Case Study

Cost-Efficient Data Engineering

Optimizing Snowflake Costs for High-Volume Airflow-DBT Pipelines
Author – Arpan Shah

Overview

A client was experiencing high Snowflake costs due to inefficiencies in their DBT jobs and warehouse configurations. With over 500+ daily DBT jobs, running for approximately 13 hours with a maximum parallel execution of 39 jobs, optimizing performance while reducing costs was a critical need.

Through a combination of warehouse right-sizing, query optimizations, and improved execution monitoring, we helped the client achieve 17% cost savings without compromising performance.

17%

Overall Cost Reduction

40%

Warehouse Cost Reduction

30%

Query Performance Improvement

Challenges Identified

High Snowflake Warehouse Costs

The warehouse was running at an overprovisioned capacity, leading to unnecessary expenditure.

Idle Compute Costs

Warehouses were not being suspended efficiently, leading to cost leakage.

Long-Running Queries

Inefficient SQL queries were increasing execution times and resource consumption.

Ineffective Model Design

Some DBT models were running as full refresh instead of incremental processing, leading to unnecessary recomputation.

Actions Taken to Reduce Costs

Warehouse Optimization

Optimizing warehouse configurations for better cost efficiency

  • Reduced Warehouse Size: Changed from Medium to Small for better cost efficiency.
  • Enabled Auto-Suspend: Configured warehouses to auto-suspend after inactivity, preventing idle compute costs.
  • Right-Sized Warehouses for Different Workloads: Optimized warehouse usage based on workload concurrency needs.

Identifying Costly Queries

Tracking and optimizing long-running queries

  • Tracked Long-Running Queries: Used Snowflake’s query_history table along with query tags in DBT models.
  • Implemented Query Profiling: Analyzed execution plans to find bottlenecks and inefficient joins.

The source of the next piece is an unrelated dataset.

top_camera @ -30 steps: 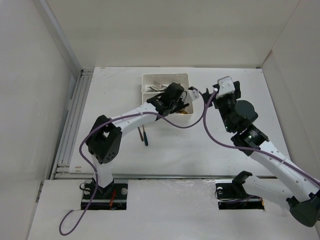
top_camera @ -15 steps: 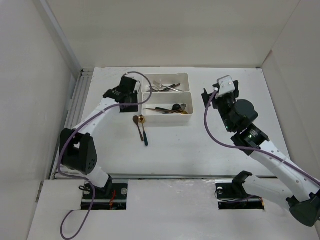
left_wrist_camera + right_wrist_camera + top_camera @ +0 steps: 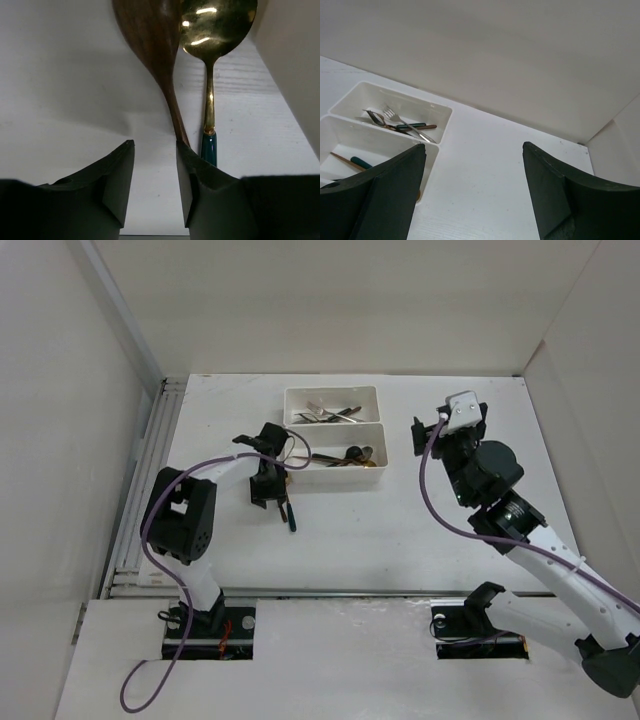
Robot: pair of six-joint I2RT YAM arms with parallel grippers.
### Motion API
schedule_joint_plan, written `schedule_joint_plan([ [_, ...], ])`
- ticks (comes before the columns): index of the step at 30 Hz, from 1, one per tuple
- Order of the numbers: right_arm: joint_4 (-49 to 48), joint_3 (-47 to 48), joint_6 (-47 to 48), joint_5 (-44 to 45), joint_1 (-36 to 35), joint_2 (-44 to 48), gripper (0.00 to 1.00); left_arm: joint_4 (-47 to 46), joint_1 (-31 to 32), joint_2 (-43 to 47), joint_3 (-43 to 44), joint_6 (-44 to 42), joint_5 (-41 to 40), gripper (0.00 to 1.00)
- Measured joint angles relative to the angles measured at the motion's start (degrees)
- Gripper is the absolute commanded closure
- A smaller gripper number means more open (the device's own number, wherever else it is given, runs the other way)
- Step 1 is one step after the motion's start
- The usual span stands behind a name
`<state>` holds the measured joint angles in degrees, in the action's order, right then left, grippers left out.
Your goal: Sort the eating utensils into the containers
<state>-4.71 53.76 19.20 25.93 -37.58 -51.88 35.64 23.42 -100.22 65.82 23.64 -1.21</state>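
Observation:
Two spoons lie on the table left of the near tray: a brown wooden spoon (image 3: 150,45) and a gold spoon with a dark green handle (image 3: 214,30). The green handle's end shows in the top view (image 3: 291,520). My left gripper (image 3: 155,150) is open, low over the table (image 3: 270,490). Nothing is between its jaws. The brown handle runs under the tip of its right finger (image 3: 187,165). The two white trays, far (image 3: 330,392) and near (image 3: 378,452), hold several utensils. My right gripper (image 3: 472,155) is open and empty, raised to the right of the trays (image 3: 440,432).
The near tray's white wall (image 3: 295,75) stands close on the right of the spoons. The far tray (image 3: 442,111) holds a silver fork (image 3: 402,122) and dark-handled pieces. White walls enclose the table on three sides. Purple cables (image 3: 430,500) hang from both arms.
My left gripper left the near tray, swung to the trays' left side, then came down over the two spoons on the table. My right gripper shifted only slightly.

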Motion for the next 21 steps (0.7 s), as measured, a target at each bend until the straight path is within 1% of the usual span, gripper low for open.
schedule_joint_plan([
  [5, 0.57, 0.13, -0.2, 2.34, 0.0, 1.7, 0.17, 0.0, -0.26, -4.09, 1.77, 0.55, 0.68, 0.66],
  [7, 0.66, 0.17, -0.35, 3.19, 0.0, 1.9, 0.17, -0.17, -0.28, -4.31, 1.84, 0.66, 0.74, 0.66],
  [11, 1.75, 0.24, -0.59, 4.33, 0.0, 1.9, 0.17, 0.55, -0.66, -4.87, 2.56, 0.81, 0.76, 0.74],
  [16, 3.34, 1.03, -0.66, 4.9, -0.02, 1.88, 0.17, 1.7, -2.99, -5.07, 3.04, 0.59, 2.99, 0.76],
  [19, 4.28, 1.7, -0.76, 5.11, 0.0, 1.84, 0.17, 2.34, -5.25, -5.05, 3.06, -0.04, 6.34, 0.7],
  [21, 4.39, 2.01, -0.76, 5.18, -0.02, 1.7, 0.17, 2.51, -6.38, -5.05, 3.08, -0.24, 8.98, 0.65],
])
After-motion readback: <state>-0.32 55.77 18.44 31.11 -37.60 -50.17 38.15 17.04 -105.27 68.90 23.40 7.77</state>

Example Query to Identify Long-Running Queries:

SELECT query_id, warehouse_name, total_elapsed_time/1000 AS runtime_sec, execution_status, user_name, start_time, end_time, bytes_scanned 
FROM snowflake.account_usage.query_history
WHERE start_time >= 'YYYY-MM-DD HH:MM:SS' -- DBT start time
 AND end_time <= 'YYYY-MM-DD HH:MM:SS'   -- DBT end time
ORDER BY start_time;

DBT Model Optimization

Improving DBT model efficiency and performance

  • Converted Full Refresh Models to Incremental: Reduced unnecessary recomputation and improved efficiency.
  • Optimized SQL Joins: Ensured joins were correctly partitioned and indexed where applicable. With the proper joins and partitioning it can be easily identified from the image below that processing time has been significantly reduced.
  • Split Large Models into Temporary Tables and intermediate models: Reduced memory consumption and improved execution times. There was one model having dependency on 19 tables and all were used in a single query, we split SQL into 5 intermediate DBTmodels and 1 final model to consume all of them.
  • Used Materialized Views: For frequently accessed aggregated data, reducing query runtime by leveraging snowflake caching. Snowflake uses a materialized view as cached data which helps performance enhancement.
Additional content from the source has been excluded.